#### [What you should do]
Reproduce exactly, with no other output, every line of the data below from the line containing "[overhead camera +" to the end, inclusive.

#### [Collected material]
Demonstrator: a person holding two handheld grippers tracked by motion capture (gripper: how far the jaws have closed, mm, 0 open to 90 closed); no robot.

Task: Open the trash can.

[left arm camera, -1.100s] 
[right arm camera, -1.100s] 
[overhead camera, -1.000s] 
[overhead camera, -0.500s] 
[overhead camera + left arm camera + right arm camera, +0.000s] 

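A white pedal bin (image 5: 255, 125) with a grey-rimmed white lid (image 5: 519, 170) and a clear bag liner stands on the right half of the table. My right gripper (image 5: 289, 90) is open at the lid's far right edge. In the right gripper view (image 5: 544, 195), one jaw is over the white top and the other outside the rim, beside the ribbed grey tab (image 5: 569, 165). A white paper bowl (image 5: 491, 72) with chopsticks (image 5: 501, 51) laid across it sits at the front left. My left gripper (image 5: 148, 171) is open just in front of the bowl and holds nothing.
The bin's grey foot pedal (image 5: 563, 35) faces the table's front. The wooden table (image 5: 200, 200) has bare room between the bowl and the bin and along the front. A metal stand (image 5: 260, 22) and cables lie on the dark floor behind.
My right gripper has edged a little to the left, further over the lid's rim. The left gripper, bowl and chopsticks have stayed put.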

#### [Solution to this exercise]
[overhead camera + left arm camera + right arm camera, +0.000s] 

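A white pedal bin (image 5: 255, 125) with a grey-rimmed white lid (image 5: 519, 170) and a clear bag liner stands on the right half of the table. My right gripper (image 5: 289, 90) is open at the lid's far right edge. In the right gripper view (image 5: 544, 195), one jaw is over the white top and the other outside the rim, beside the ribbed grey tab (image 5: 569, 165). A white paper bowl (image 5: 491, 72) with chopsticks (image 5: 501, 51) laid across it sits at the front left. My left gripper (image 5: 148, 171) is open just in front of the bowl and holds nothing.
The bin's grey foot pedal (image 5: 563, 35) faces the table's front. The wooden table (image 5: 200, 200) has bare room between the bowl and the bin and along the front. A metal stand (image 5: 260, 22) and cables lie on the dark floor behind.
My right gripper has edged a little to the left, further over the lid's rim. The left gripper, bowl and chopsticks have stayed put.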

The exercise requires no additional output.